INSTRUCTIONS FOR THE TASK: From the records below, transcribe only the lines running from the one with "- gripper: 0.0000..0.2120" through the one with "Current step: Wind". Keep both of those end lines.

Start of Block

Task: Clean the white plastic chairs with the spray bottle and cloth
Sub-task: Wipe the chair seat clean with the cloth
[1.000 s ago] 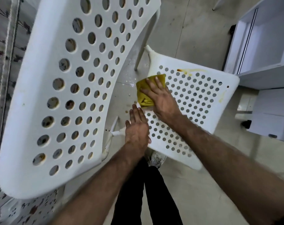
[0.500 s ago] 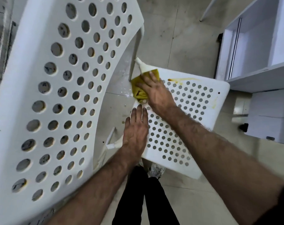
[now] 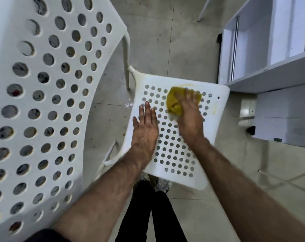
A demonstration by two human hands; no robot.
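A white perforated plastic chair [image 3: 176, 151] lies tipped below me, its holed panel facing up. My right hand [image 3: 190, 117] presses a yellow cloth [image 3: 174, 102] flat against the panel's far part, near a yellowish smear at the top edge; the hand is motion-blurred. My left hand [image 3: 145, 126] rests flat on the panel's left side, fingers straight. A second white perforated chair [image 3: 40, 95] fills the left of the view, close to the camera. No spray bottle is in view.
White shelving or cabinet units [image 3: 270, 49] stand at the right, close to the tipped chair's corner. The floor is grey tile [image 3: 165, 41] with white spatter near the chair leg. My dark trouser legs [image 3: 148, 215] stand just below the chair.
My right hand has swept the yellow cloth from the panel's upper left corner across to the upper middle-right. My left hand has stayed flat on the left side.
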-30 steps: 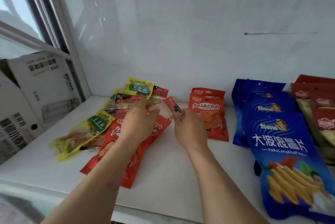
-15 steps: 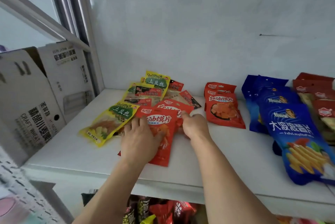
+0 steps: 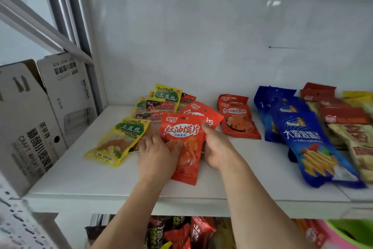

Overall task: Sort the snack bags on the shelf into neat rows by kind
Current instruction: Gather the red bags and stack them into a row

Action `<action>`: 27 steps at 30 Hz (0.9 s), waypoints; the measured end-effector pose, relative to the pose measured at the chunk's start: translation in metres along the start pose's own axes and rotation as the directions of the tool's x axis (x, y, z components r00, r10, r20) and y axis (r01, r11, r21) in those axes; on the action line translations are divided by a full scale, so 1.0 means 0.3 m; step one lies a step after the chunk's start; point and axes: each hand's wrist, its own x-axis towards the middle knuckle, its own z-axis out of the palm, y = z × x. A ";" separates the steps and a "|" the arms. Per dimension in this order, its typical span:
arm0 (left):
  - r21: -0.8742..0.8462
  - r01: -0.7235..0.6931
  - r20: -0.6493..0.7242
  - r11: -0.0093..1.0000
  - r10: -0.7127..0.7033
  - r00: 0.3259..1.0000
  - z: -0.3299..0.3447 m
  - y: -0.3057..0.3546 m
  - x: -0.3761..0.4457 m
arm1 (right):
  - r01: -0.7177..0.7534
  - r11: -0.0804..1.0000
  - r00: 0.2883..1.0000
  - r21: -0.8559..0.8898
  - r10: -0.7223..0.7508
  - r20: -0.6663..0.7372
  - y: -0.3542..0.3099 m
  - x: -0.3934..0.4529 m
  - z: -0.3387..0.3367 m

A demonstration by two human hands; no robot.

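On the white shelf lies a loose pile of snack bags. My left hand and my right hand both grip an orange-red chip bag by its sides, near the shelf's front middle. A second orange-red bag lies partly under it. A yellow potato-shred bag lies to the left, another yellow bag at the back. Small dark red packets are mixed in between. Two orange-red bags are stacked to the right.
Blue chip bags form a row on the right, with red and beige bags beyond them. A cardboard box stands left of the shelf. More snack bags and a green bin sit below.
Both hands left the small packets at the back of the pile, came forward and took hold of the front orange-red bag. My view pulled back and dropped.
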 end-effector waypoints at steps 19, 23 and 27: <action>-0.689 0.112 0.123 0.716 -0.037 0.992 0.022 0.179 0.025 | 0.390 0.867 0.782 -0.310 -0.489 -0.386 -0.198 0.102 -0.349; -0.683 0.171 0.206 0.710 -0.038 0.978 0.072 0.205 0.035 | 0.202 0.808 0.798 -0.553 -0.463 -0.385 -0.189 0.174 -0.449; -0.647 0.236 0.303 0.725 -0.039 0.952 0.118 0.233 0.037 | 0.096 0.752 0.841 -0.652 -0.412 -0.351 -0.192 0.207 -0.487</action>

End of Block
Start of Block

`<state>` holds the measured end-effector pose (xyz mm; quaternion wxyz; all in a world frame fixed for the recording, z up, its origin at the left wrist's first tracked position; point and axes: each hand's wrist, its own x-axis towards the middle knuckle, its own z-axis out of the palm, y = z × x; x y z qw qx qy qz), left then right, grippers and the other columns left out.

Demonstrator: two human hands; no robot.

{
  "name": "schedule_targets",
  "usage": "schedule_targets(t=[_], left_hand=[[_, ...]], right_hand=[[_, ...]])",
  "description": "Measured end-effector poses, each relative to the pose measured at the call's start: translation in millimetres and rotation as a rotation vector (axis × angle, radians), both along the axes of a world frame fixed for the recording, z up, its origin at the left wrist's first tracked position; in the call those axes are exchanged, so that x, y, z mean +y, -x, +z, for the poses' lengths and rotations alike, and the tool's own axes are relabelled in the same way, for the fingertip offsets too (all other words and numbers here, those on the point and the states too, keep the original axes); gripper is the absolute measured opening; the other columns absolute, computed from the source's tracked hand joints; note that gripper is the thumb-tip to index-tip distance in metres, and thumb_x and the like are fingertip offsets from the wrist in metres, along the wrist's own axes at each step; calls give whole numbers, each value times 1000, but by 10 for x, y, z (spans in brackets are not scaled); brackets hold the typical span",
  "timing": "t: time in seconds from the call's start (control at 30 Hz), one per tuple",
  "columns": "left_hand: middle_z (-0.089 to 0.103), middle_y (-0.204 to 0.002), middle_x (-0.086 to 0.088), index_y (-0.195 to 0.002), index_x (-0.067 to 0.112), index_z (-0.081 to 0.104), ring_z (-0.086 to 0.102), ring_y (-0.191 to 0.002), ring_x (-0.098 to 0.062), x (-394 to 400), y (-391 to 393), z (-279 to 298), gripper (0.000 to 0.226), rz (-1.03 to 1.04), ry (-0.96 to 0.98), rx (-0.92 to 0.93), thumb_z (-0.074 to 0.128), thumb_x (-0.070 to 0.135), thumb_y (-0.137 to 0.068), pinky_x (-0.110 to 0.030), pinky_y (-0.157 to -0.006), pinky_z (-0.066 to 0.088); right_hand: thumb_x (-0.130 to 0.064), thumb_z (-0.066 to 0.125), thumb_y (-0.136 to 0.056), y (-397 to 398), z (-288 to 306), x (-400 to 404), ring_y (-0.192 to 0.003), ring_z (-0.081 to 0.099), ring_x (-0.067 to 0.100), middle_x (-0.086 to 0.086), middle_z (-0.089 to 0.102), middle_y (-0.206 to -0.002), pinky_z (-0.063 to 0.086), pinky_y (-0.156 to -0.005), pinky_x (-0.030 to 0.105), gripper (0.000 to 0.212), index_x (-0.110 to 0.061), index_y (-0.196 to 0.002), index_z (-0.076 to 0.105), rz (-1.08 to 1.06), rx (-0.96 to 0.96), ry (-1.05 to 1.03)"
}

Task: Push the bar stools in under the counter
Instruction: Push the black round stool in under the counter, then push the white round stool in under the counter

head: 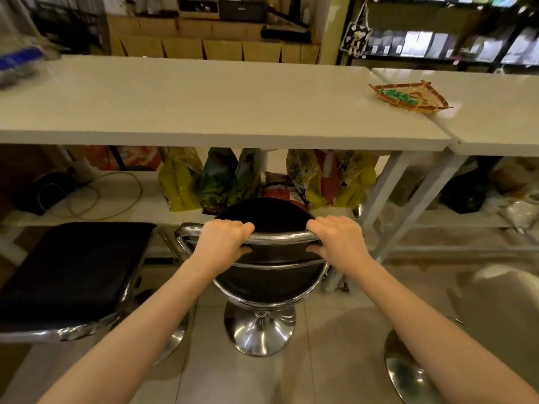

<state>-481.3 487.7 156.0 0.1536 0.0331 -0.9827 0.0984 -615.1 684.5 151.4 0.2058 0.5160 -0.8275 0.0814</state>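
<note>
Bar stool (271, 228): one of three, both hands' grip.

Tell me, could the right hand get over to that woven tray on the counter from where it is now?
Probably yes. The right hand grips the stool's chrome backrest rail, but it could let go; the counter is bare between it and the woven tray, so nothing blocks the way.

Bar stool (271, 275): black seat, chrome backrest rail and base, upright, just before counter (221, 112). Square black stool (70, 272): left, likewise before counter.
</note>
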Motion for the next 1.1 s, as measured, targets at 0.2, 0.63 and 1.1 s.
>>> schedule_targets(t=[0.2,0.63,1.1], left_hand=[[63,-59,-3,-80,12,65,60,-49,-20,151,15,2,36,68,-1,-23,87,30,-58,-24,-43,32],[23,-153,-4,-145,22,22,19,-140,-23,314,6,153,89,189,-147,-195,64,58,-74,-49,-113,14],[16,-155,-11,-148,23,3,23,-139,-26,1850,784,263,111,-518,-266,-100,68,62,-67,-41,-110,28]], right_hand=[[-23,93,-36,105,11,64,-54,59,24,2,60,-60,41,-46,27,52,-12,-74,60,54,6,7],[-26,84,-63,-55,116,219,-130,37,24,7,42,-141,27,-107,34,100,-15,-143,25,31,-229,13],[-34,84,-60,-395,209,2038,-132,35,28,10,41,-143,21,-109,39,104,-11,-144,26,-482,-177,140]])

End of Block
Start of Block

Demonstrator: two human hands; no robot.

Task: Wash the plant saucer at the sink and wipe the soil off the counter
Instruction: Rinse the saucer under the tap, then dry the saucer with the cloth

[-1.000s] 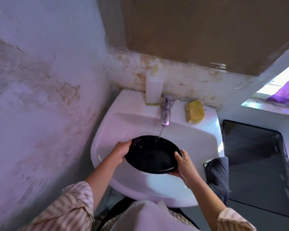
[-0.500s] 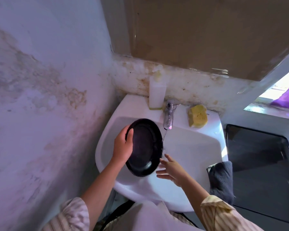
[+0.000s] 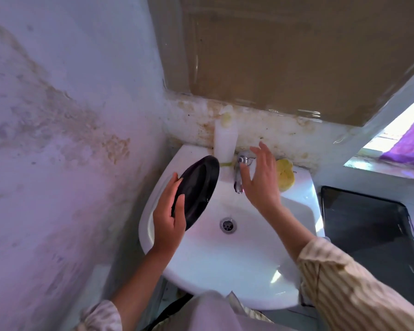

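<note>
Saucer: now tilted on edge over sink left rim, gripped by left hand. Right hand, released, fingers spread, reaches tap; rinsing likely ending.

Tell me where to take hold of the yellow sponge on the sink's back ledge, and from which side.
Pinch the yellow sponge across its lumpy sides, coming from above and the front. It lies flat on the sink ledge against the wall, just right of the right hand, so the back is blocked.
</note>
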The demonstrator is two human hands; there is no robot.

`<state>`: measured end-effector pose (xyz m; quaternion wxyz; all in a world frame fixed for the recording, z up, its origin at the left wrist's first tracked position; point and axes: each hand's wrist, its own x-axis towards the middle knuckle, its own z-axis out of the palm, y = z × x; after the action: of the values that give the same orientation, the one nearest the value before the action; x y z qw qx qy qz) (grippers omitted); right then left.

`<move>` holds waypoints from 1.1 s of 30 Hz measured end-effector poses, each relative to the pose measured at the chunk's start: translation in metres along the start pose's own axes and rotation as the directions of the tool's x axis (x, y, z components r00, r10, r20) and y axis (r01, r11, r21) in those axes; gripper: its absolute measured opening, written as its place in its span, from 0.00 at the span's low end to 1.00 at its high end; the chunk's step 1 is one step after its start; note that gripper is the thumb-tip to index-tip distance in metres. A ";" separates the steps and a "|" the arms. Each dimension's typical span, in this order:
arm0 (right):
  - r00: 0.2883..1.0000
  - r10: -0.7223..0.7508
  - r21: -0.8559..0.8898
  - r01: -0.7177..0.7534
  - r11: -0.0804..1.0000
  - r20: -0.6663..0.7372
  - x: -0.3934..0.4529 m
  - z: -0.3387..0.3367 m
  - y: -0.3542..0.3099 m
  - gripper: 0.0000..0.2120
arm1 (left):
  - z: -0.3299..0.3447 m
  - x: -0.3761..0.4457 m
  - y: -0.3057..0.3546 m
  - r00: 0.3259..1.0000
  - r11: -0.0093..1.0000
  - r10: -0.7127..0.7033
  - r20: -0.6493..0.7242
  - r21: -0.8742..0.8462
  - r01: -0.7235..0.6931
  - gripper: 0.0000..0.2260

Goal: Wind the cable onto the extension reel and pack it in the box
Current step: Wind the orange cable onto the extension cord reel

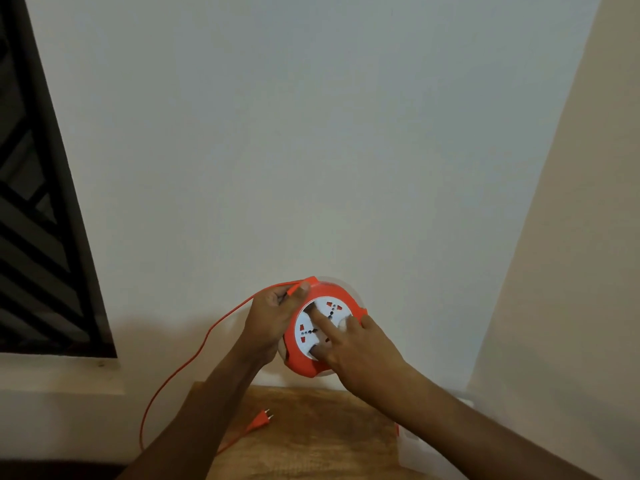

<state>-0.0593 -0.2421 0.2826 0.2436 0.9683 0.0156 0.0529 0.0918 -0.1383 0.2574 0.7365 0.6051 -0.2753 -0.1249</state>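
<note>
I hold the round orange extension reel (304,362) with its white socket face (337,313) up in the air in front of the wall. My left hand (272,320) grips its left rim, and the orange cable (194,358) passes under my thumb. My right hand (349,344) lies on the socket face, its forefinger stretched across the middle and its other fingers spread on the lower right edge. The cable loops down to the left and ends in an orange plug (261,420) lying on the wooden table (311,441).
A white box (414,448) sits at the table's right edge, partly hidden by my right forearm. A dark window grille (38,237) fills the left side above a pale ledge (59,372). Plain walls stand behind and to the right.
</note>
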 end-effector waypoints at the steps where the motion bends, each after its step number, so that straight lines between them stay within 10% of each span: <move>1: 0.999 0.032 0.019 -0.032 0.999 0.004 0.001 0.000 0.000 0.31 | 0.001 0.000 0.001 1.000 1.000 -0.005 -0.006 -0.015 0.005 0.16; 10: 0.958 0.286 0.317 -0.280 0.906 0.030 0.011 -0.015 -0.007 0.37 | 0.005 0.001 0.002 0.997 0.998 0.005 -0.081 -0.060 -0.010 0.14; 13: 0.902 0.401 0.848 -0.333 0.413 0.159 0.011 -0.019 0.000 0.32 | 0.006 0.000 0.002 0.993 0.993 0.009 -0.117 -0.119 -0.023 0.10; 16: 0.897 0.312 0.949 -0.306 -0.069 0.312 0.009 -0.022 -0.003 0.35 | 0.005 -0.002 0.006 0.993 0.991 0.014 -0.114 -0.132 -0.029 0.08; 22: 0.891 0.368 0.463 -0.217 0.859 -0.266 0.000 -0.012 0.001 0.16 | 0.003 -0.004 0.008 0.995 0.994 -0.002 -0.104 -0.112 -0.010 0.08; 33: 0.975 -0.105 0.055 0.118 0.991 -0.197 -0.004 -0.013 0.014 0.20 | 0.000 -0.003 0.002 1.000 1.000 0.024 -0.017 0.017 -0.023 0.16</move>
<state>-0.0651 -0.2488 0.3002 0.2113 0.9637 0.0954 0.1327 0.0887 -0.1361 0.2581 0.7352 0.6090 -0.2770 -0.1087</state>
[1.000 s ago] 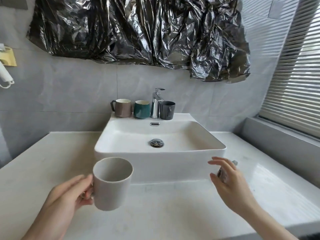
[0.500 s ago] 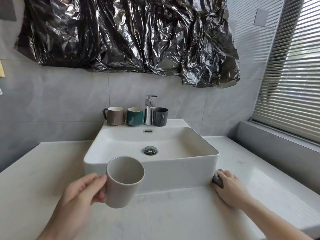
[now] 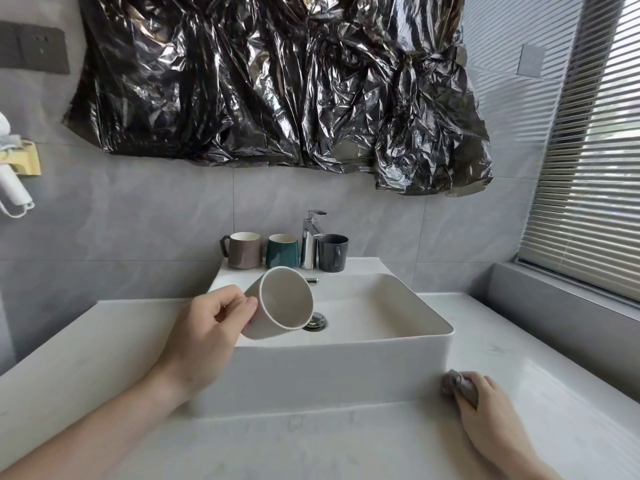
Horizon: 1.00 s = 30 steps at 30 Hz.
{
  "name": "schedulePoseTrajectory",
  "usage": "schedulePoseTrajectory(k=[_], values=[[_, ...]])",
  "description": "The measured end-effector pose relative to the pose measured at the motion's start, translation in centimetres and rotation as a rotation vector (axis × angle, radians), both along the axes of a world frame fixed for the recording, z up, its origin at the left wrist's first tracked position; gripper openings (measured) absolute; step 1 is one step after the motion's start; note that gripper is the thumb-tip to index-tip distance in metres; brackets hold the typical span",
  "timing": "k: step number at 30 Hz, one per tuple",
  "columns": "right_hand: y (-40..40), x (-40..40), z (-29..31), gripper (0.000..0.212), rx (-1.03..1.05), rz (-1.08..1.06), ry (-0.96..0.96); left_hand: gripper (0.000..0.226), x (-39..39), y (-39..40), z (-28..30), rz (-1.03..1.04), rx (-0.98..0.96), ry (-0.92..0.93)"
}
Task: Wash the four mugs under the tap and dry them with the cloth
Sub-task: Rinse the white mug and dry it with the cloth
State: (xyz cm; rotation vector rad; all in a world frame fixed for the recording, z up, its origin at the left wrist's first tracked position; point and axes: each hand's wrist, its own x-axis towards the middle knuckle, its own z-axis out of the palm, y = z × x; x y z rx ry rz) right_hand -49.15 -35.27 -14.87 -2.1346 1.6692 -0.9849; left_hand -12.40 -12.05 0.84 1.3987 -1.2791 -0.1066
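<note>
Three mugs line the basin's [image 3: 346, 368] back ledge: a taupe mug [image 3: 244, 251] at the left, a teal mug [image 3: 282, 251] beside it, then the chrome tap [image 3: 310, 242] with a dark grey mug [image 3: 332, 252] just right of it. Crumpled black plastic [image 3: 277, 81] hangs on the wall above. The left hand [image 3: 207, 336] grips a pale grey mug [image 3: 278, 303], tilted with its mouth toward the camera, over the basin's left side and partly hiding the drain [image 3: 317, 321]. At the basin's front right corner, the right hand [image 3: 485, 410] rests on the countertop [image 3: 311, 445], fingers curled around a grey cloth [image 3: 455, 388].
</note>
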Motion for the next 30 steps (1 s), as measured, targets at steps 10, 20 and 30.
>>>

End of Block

ANSWER BOX:
  - gripper: 0.0000..0.2120
arm1 (left):
  - z: -0.3299..0.3447 m
  - x: -0.3761..0.4457 m
  - y: -0.3057..0.3546 m
  - r00: 0.3259..1.0000
  - r11: -0.0093..1.0000
  - r10: -0.7127..0.7033
  - r20: -0.6493..0.7242
  - r21: -0.8742..0.8462
  - r01: -0.7235..0.6931
  - gripper: 0.0000..0.2260

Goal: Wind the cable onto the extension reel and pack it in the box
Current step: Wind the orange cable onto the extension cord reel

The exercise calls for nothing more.